I feel really reflective this time of year. Not in a bad, I’ve screwed up my entire life kind of way, but in a, look at what I’ve done this year kind of way.
I was on Twitter yesterday, and noticed a friend of mine, still a student at my wonderful alma mater, lamenting that he couldn’t wait til he graduated to get out of there.
I was there. I think we all were there, especially toward the end of undergrad, when you’re 25-pounds plus more than when you entered the door, and your liver is revolting for all the awful things you’ve done to it, especially that second semester of senior year. Yikes. But here are 20 things I wish I’d known at 20 (or technically 21, which was when I graduated, but 20 kinda rolls off the tongue better.)
- Take care of your body. A lot of the weight I gained during undergrad didn’t just have to do with my horrid diet, but it had to do with the fact that I never worked out. I would work out once in a while, get super sore, and not embark on another workout adventure for weeks at at a time. Had I figured out that working out would transform my body and my palate, I would have saved my self hours of lifting up my shirt in front of the bathroom mirror, sucking my belly in, and telling myself I could never get my stomach to look like that.
- While you’re taking care of your body, quit hating on it so much. Putting crap in and never working out also served to create a thick, greasy, layer of hatred and self-loathing for my body.
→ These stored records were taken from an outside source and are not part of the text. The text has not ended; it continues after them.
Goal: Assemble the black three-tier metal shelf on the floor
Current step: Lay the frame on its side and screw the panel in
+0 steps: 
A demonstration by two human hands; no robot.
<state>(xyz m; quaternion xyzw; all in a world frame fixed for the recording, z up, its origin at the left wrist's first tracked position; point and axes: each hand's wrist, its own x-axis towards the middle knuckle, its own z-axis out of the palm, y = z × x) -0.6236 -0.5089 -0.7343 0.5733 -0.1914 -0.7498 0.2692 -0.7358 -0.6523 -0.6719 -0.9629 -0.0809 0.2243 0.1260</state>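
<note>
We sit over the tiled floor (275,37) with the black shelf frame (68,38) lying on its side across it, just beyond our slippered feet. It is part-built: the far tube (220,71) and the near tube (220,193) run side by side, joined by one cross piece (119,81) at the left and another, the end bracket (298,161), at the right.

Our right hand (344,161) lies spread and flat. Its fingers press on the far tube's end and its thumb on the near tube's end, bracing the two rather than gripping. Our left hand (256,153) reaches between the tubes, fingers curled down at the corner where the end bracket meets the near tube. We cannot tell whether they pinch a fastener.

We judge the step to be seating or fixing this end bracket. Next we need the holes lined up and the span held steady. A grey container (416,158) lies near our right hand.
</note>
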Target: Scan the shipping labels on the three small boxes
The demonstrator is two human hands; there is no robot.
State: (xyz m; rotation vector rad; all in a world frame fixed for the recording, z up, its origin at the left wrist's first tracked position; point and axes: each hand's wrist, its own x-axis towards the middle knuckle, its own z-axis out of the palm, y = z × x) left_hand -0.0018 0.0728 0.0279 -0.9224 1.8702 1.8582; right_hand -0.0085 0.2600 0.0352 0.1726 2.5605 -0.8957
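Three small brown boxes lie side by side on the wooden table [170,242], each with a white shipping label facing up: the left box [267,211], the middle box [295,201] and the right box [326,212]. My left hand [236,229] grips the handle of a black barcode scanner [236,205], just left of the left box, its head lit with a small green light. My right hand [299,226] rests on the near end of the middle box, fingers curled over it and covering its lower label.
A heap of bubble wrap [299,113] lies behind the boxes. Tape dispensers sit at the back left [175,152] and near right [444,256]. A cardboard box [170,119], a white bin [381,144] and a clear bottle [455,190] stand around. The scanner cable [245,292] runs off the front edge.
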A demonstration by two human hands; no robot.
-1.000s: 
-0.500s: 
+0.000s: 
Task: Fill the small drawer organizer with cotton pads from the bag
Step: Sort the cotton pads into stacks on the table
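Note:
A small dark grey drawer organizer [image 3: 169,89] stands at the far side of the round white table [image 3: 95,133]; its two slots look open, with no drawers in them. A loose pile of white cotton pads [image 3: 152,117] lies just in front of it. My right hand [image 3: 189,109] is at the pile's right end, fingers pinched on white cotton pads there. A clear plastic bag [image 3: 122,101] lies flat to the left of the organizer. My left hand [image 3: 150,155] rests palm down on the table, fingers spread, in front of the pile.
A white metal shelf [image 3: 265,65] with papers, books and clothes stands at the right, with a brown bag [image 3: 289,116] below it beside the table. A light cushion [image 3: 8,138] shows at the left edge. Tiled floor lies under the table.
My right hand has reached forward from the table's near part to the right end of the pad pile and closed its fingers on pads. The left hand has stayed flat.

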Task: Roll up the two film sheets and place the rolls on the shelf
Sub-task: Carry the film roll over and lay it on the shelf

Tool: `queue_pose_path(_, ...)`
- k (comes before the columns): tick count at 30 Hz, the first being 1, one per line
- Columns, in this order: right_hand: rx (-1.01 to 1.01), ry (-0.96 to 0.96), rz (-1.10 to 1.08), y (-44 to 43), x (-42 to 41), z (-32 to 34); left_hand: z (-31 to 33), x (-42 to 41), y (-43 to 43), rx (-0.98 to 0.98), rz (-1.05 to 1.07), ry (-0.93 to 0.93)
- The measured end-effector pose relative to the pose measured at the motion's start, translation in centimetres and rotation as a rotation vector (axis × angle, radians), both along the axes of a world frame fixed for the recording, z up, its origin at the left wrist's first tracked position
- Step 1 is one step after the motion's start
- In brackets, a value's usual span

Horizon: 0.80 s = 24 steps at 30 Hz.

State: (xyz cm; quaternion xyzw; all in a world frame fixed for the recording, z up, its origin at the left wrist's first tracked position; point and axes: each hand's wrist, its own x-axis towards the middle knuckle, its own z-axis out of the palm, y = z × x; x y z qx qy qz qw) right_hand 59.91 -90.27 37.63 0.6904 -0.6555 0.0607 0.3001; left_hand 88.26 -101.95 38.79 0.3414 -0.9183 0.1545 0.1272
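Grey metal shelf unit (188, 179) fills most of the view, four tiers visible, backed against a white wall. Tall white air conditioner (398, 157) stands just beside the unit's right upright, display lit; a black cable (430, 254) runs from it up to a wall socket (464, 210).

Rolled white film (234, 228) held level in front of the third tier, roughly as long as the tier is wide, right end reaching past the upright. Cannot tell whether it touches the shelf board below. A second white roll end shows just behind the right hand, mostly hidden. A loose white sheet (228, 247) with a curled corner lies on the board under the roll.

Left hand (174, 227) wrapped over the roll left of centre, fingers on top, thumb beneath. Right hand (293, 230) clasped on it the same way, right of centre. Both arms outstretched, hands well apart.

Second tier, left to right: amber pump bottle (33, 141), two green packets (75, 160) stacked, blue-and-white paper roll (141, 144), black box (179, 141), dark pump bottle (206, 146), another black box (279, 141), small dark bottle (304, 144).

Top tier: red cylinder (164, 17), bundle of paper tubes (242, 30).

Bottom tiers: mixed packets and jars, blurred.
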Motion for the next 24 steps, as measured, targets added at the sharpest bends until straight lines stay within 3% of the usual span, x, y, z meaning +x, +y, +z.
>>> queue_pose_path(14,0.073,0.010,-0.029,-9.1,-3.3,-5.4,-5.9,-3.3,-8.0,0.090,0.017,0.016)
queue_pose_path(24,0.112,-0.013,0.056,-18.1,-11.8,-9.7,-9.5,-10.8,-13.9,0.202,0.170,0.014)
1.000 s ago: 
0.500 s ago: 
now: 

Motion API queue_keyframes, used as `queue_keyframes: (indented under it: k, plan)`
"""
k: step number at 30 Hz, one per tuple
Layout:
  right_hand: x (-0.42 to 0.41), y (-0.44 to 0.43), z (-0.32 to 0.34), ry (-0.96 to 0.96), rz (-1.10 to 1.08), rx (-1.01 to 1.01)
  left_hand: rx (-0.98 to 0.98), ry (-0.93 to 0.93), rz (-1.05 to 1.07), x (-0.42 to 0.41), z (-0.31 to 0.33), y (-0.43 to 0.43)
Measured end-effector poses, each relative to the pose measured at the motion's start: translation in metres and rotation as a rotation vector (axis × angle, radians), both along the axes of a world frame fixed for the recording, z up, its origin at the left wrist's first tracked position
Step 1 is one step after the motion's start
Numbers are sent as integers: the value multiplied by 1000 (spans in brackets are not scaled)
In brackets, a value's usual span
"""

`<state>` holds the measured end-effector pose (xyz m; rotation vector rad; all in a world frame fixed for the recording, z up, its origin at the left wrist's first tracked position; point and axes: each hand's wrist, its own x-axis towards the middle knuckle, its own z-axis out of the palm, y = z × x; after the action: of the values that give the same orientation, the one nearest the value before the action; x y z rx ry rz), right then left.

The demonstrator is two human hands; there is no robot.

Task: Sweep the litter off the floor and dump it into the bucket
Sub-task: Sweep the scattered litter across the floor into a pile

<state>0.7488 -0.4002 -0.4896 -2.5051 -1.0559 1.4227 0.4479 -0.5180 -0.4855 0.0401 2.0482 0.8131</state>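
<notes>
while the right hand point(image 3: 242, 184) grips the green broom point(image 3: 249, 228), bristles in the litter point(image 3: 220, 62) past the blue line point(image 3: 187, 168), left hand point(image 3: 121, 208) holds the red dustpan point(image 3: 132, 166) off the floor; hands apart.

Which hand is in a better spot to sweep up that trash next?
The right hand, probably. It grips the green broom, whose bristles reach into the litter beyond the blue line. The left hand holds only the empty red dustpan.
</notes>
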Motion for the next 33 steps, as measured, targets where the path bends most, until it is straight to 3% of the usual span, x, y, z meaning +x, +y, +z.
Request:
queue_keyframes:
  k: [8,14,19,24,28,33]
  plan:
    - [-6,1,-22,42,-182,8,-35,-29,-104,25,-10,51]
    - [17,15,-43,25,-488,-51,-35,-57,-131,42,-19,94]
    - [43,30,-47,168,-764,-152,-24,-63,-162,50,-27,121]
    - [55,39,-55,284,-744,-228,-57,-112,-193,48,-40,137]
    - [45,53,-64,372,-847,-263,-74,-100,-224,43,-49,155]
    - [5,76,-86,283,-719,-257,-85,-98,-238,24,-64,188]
Now that I work out, you can’t tell me nothing. Cause I am extremely fly. Extremely fly.
- Networking is so important. I ran into this kid at homecoming who was starting the job search and I gave him my dad’s email address, since my dad is pretty high up at a financial institution. I don’t know why he never contacted my dad, but when someone gives you an email address or a phone number and tells you to call it for a job, do it. I learned this the hard way. But use everyone around you as a resource for your job purposes.
- Do your thang. There was a time in my life when someone making fun of me would have sent me over the edge. But if I had allowed it to tear me up so badly that I never taught a Zumba class, for example, I would not be sitting on my sexy behind writing to you all. So make fun of me for my running, my love of coffee, hummus, and three-quarter tights, I will not be giving any effs any time soon.
- Don’t take that breakup so hard because…
- You’re not in love. I have not been in love until I met my husband-to-be. And I wish I hadn’t taken it so hard when I broke up with my two serious boyfriends in college. With both, I suffered incredibly crushing heartache, and I literally thought that the pain of the situation was going to kill me. It didn’t, and I grew back stronger, kinda like a weed.
- Cherish good friendships. I have a ton of friends. But the quality friendships, I like to nurture, water, and feed. Good people who will support you when, for example, your mom has a stroke, are hard to find. Keep them close.
- Dump bad friends. Nobody’s forcing you to stay friends with the butt who lived on your hall your second semester of freshman year. Dump them on Facebook, dump them and real life, and laugh in their faces when they try to get themselves invited to your wedding 6 years later.
- Work hard. Play harder. That’s not just the rule in college – it’s the rule in real life. If you don’t play enough, you will turn out to be super stressed and super broken.
- When in doubt, run. Don’t run fast if you can’t. But just run. You will be absolutely shocked at the things running can fix.